Reste plusieurs points importants. le casting tout d'abord, avec Gad Elmaleh, Jean Reno et Mélanie Laurent en tête d'affiche. Je ne vois pas l'intérêt d'un tel casting de personnalités, dont un comique, si ce n'est pour rendre le film "bankable". En plus j'ai trouvé le premier assez transparent et les deux autres faux. Le rôle de Reno ne lui convient pas du tout et Mélanie j'ai le melon et je tue Hitler dans mes rêves depuis que j'ai 4 ans Laurent joue très mal, j'ai tilté à plusieurs reprises sur des passages vraiment mal interprétés. Par contre j'ai assez aimé la présence d'Adèle Exarchopoulos, un petit plus sympathique, même si elle n'est pas à son meilleur niveau dans le film. Mais c'est plutôt la direction des acteurs dans sa globalité qu'il faut blâmer (Bosch n'ayant certainement pas la rigueur ni l'opiniâtreté d'un Kechiche), la plupart d'entre eux jouant assez faux et n'aidant pas à l'immersion dans le film. Côté accompagnement sonore c'est plutôt bien fait, avec des musiques généralement discrètes. J'ai bien dit généralement, parce-que là où ça pêche c'est lors des fameux moments "tire-larmes" où elle manque clairement de subtilité en faisant bien comprendre que c'est à ce moment qu'il faut se répandre en pleurs. Pour le reste, tout ce qui est décors et réalisation c'est acceptable. Bien que le Vel d'hiv représente trop peu le chaos ambiant, la luminosité verdâtre et glauque qu'il devait y avoir sur place, un Paris trop radieux pour sembler vrai, ainsi-que le camp de Beaune qui bien que rustique, fait bien trop propret. Soulignons le fait que les barbelés traversés par les gamins dans ledit camp ne sont pas un histoire de quelques minutes comme dans le film mais de longues heures à travers une vingtaine de mètres d'entremêlements de ces fils coupants. Quand à la réalisation elle est sans prétention. Les plans sont globalement assez propres, malgré certains choix peu judicieux (le nounours qui tombe et hop le petit zoom sur l'ours en peluche du gamin...). On a quand même fortement l'impression de se retrouver devant un téléfilm plutôt qu'autre chose, c'est loin d'être brillant...


Et de toute façon qui aurait envie de pleurer en voyant Gad Elmaleh se faire déporter dans un film ? Je ne sais pas, c'est comme si dans Star Wars Jar Jar Binks se faisait exploser la tronche.
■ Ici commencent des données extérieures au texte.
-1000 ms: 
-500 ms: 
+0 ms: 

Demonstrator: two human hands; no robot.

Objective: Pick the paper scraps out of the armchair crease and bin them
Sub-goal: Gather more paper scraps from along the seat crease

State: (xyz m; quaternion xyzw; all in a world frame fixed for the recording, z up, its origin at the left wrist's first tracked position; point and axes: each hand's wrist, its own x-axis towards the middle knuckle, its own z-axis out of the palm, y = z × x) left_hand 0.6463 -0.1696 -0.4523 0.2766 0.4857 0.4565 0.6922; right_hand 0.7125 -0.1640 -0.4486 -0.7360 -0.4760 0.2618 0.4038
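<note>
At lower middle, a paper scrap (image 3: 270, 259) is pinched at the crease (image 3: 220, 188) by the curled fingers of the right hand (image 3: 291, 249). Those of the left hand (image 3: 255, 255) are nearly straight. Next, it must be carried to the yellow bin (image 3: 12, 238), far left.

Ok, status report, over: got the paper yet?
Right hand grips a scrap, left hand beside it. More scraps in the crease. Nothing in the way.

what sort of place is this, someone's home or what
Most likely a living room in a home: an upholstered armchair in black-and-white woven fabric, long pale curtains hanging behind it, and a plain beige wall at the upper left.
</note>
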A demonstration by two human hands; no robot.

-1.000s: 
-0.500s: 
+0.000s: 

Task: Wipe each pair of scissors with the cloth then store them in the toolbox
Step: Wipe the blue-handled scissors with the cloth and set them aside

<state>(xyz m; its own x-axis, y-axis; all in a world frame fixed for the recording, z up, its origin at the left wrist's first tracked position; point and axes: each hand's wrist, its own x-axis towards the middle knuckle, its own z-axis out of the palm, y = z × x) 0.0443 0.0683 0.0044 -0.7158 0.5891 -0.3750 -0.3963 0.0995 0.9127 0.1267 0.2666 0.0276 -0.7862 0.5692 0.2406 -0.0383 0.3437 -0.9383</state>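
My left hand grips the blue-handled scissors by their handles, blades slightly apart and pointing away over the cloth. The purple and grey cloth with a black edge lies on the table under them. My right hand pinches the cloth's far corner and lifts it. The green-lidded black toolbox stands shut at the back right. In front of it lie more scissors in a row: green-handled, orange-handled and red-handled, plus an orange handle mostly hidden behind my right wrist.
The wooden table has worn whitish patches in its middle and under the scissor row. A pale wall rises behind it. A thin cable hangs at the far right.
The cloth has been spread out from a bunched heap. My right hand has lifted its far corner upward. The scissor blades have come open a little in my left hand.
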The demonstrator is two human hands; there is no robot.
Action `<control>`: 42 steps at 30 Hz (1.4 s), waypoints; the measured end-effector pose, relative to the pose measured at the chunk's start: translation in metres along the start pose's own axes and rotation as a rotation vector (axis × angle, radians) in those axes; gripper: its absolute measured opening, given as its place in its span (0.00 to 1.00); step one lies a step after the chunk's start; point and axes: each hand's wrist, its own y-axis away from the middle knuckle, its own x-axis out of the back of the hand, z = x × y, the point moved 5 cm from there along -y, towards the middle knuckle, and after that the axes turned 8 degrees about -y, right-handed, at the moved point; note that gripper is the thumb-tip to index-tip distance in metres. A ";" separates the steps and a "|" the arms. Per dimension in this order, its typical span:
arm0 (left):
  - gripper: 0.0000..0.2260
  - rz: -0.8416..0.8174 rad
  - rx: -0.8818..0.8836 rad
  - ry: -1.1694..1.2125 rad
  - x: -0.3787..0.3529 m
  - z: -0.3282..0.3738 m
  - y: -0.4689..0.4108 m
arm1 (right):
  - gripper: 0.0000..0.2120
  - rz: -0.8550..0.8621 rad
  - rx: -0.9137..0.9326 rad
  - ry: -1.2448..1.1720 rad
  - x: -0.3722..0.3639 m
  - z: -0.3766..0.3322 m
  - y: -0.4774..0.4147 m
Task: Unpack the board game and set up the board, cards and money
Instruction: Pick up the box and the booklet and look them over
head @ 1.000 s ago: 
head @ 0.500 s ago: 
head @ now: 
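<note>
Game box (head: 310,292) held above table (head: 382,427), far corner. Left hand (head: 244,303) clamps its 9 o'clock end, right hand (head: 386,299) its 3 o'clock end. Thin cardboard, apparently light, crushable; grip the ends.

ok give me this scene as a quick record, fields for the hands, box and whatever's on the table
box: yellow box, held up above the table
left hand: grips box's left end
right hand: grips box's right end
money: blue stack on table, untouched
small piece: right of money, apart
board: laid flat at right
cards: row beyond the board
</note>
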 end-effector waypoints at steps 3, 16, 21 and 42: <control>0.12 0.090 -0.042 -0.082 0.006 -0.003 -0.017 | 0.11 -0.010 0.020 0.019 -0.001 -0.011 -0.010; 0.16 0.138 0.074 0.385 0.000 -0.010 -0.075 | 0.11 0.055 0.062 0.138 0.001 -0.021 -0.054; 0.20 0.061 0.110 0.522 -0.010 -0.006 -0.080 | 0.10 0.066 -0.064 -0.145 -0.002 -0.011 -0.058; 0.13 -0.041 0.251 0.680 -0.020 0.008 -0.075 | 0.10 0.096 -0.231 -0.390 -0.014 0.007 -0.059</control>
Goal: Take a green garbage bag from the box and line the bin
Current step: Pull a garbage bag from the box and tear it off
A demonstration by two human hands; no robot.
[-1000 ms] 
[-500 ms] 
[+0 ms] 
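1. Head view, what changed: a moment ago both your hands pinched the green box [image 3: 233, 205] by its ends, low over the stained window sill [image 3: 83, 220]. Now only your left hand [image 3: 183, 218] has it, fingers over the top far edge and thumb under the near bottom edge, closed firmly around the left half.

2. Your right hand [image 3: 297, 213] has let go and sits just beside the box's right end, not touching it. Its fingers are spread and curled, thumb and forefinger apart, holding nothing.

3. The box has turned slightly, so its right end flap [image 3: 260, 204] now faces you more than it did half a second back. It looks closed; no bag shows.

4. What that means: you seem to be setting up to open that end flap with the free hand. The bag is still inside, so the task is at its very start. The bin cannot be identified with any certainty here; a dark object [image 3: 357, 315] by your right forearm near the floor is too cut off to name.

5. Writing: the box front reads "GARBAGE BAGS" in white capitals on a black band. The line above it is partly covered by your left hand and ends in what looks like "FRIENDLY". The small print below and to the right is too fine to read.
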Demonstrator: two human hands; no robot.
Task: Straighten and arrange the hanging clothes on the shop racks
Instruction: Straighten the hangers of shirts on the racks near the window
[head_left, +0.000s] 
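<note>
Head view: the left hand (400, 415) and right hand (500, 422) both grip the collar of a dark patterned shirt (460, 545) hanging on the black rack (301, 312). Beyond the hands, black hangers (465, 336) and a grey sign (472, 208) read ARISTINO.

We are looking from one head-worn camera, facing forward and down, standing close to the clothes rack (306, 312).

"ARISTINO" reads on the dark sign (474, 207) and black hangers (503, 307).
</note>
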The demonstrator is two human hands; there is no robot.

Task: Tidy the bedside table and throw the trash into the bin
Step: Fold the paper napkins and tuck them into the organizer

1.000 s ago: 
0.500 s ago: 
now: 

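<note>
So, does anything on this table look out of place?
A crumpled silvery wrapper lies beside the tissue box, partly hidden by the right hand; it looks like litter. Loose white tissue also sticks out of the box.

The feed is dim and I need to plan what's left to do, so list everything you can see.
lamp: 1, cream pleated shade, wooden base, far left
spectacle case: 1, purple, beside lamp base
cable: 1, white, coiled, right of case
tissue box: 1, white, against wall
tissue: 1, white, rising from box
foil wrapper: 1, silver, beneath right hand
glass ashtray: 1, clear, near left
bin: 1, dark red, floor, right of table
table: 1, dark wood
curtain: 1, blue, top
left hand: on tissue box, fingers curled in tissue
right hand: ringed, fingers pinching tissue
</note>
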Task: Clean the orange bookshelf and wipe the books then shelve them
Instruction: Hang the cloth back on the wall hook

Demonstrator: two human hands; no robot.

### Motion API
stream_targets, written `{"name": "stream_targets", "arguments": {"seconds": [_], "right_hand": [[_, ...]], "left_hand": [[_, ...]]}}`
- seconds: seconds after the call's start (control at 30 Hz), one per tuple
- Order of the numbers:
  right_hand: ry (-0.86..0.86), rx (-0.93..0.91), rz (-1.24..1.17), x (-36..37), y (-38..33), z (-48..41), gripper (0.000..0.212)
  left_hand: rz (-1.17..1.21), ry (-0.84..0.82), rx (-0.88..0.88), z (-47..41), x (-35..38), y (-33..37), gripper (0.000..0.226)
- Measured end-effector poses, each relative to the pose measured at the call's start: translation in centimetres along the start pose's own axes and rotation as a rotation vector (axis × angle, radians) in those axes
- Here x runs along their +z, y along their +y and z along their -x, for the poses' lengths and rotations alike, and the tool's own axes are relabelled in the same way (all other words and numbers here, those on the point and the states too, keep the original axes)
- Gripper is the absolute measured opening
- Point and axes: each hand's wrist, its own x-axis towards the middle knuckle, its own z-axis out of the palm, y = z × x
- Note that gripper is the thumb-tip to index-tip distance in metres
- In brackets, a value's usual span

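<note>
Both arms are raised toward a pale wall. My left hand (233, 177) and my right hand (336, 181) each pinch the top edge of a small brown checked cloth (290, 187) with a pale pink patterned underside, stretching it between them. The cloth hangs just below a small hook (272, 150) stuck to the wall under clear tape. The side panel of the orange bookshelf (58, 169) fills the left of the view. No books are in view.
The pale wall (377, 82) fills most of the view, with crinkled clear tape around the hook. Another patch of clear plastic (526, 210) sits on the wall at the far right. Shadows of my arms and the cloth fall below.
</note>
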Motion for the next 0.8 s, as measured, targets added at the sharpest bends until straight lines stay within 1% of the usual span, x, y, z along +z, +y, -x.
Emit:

Qui en pleurerait, mis à part ceux qui repasseraient la scène juste pour se marrer ? Et puis rien que sa vanne au début du film ôte toute possibilité de compassion ! Encore la blague un peu potache des gosses est pardonnable, mais l'autre non... Sans compter qu'après avoir vu les représentations d'Hitler et du gouvernement Pétain j'ai failli m'étouffer. Pour le premier c'est tellement grossier et caricatural que ça en devient aberrant. Dans un film qui se prend autant au sérieux c'est tout bonnement désespérant. On n'est pas dans un Inglourious Basterds qui ne prétend évidemment pas être au premier degré et qui est volontairement outrancier, voire même grotesque. La Rafle une "œuvre" presque "scolaire" qui se veut réaliste et sérieuse. Accorder aussi peu de crédibilité historique à tout ça est honteux, surtout que le travail de reconstitution historique est mis en avant. Sans parler de Pétain ou de Laval. Laval dont le trait est forcé à l'excès, même si c'est lui qui a en grande partie construit la politique antisémite de Vichy et sans que les allemands aient eu besoin de faire plus pression que ça. Mais bon, occuper la moitié de la France et menacer de l’envahir entièrement était sans doute déjà pas mal malgré les prédispositions évidentes du monsieur en question. Même s'il ne faut pas oublier que le personnage s'est particulièrement distingué par son excès de zèle. Le véritable Pétain était un vieillard de 85 ans au mauvais endroit et au mauvais moment, usé, un brin naïf, avec un contrôle tout relatif sur ce qu'il se passait réellement et fautif par son inaction. Certes il est loin d'y être innocent et il a fait de très mauvais choix mais dresser un tel portrait du personnage est affreusement réducteur. Lui mettre aussi clairement ces faits sur le dos est fallacieux, il est loin d'être innocent mais également loin du personnage décrit. Il est certes établi qu'il porte une lourde responsabilité sur ses épaules, mais la situation était inimaginablement complexe que cela. Traiter cette question demande un peu plus de subtilité. Le point du vue nuancé, sans angélisme ni diabolisation, du général de Gaulle est bien plus vraisemblable :



Toute la carrière de cet homme d’exception avait été un long effort de refoulement. Trop fier pour l’intrigue, trop fort pour la médiocrité, trop ambitieux pour être arriviste, il nourrissait en sa solitude une passion de dominer, longuement durcie par la conscience de sa propre valeur, les traverses rencontrées, le mépris qu’il avait des autres. La gloire militaire lui avait, jadis, prodigué ses caresses amères. Mais elle ne l’avait pas comblé, faute de l’avoir aimé seul. Et voici que, tout à coup, dans l’extrême hiver de sa vie, les événements offraient à ses dons et à son orgueil l’occasion tant attendue de s’épanouir sans limites, à une condition, toutefois, c’est qu’il acceptât le désastre comme pavois de son élévation et le décorât de sa gloire [...] Malgré tout, je suis convaincu qu’en d’autres temps, le maréchal Pétain n’aurait pas consenti à revêtir la pourpre dans l’abandon national. Je suis sûr, en tout cas, qu’aussi longtemps qu’il fut lui-même, il eût repris la route de la guerre dès qu’il put voir qu’il s’était trompé, que la victoire demeurait possible, que la France y aurait sa part. Mais, hélas ! Les années, par-dessous l’enveloppe, avaient rongé son caractère. L’âge le livrait aux manœuvres de gens habiles à se couvrir de sa majestueuse lassitude. La vieillesse est un naufrage. Pour que rien ne nous fût épargné, la vieillesse du maréchal Pétain allait s’identifier avec le naufrage de la France.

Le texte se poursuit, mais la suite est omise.